◆ What you have to do ◆
Within the data below, find the string "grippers" and return each line where it occurs.

◆ Information provided ◆
• • • •
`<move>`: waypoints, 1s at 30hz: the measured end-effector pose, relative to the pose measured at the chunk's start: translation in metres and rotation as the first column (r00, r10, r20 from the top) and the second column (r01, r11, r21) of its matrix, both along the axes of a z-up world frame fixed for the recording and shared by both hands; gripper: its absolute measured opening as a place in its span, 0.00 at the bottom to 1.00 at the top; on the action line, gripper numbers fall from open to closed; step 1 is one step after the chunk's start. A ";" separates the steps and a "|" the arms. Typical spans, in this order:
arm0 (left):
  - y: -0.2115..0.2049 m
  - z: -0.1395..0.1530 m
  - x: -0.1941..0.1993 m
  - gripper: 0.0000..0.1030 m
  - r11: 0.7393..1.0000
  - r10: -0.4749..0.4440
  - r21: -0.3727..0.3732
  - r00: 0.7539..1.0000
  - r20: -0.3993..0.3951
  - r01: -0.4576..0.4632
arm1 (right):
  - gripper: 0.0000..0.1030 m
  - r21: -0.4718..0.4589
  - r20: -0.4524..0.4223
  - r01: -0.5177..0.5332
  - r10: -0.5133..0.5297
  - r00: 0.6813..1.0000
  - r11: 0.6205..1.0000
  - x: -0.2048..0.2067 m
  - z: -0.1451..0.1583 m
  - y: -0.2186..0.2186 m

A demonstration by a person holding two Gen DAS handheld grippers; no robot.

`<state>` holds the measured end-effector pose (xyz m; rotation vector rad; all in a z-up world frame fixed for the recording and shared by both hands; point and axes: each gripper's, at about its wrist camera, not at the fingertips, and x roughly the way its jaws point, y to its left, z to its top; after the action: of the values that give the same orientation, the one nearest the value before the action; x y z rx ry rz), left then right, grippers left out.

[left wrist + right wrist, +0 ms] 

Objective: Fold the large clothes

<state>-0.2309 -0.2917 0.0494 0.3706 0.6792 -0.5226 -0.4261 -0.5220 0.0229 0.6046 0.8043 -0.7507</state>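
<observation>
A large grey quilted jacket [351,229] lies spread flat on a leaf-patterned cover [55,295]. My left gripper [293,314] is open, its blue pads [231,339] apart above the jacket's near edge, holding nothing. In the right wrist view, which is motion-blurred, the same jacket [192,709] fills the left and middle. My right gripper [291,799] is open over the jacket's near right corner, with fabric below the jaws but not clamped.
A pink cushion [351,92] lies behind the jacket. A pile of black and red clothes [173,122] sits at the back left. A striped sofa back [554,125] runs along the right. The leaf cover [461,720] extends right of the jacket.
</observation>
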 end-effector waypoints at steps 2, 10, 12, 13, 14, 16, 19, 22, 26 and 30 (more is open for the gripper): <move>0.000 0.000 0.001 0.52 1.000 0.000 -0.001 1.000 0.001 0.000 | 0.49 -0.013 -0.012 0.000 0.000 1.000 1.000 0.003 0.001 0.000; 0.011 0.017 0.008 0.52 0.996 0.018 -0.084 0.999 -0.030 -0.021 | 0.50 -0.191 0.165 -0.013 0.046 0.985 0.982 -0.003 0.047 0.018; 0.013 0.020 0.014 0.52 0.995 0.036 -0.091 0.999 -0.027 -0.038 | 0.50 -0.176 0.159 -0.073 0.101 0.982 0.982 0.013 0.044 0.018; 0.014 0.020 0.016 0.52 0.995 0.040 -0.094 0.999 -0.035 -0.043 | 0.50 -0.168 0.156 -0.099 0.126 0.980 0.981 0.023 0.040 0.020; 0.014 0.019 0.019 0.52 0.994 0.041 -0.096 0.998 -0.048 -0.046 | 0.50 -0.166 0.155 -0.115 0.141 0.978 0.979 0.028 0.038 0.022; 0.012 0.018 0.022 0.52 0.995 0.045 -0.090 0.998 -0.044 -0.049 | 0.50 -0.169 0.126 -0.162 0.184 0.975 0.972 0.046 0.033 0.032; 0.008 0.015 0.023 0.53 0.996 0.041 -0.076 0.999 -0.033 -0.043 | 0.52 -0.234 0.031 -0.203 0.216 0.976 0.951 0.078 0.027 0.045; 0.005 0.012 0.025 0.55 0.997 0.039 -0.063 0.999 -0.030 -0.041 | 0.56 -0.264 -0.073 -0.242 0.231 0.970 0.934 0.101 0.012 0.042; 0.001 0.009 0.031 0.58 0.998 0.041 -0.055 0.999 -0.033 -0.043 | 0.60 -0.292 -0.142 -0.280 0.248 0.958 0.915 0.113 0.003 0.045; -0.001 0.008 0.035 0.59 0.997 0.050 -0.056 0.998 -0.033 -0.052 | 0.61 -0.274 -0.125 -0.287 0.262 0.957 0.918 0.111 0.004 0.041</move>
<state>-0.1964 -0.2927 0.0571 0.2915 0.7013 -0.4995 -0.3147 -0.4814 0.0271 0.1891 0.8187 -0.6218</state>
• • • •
◆ Reply to the exercise ◆
A demonstration by a person holding two Gen DAS handheld grippers; no robot.
`<state>` holds the measured end-effector pose (xyz m; rotation vector rad; all in a z-up world frame fixed for the recording and shared by both hands; point and axes: each gripper's, at about its wrist camera, not at the fingertips, and x roughly the way its jaws point, y to its left, z to its top; after the action: of the values that give the same orientation, the one nearest the value before the action; x y z rx ry rz), left then right, grippers left out.

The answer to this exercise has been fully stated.